[Dataset excerpts]
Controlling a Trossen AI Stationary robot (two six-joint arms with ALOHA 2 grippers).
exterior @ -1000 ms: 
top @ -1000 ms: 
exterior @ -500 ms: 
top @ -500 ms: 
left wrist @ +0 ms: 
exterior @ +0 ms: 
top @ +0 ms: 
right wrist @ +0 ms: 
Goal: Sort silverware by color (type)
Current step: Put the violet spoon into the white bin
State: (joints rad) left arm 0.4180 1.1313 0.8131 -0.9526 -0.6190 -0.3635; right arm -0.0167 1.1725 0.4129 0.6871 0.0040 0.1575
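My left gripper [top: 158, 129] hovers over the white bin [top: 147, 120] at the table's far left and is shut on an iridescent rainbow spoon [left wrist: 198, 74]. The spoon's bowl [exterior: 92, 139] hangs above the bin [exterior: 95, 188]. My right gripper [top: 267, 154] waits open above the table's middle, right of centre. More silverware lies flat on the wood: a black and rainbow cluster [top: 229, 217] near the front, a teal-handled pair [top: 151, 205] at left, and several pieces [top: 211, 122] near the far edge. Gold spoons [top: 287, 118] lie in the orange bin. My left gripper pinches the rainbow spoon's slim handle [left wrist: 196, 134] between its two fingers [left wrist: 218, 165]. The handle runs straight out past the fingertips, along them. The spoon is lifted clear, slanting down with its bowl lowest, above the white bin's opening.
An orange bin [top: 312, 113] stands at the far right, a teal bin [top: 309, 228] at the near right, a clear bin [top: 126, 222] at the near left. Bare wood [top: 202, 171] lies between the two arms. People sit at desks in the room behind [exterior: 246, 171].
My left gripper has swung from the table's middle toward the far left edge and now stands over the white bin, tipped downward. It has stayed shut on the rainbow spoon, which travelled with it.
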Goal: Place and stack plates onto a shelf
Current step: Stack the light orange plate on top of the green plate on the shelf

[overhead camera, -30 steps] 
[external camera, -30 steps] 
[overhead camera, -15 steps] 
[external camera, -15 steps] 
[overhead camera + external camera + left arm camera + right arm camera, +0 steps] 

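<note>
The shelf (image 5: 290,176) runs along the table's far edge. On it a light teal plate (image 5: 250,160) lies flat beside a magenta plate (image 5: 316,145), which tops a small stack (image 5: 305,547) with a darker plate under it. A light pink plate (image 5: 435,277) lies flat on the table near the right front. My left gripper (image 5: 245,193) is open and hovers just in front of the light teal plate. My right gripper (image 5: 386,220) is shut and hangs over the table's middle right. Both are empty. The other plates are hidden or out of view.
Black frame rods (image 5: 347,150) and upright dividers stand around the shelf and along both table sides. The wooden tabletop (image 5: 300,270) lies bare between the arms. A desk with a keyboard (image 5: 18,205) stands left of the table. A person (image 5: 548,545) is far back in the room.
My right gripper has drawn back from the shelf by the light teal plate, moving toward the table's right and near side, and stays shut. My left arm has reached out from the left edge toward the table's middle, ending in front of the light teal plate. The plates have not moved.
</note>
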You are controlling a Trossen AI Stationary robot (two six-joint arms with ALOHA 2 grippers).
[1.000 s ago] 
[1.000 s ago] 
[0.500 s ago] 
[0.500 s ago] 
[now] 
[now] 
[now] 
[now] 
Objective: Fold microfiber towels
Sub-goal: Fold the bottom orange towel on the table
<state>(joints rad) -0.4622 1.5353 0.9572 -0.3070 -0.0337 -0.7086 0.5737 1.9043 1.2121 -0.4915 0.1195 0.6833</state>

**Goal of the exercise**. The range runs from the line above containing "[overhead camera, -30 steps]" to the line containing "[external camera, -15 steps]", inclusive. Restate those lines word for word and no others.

**Answer to this task**.
[overhead camera, -30 steps] 
[external camera, -30 steps] 
[overhead camera, -15 steps] 
[external camera, -15 steps] 

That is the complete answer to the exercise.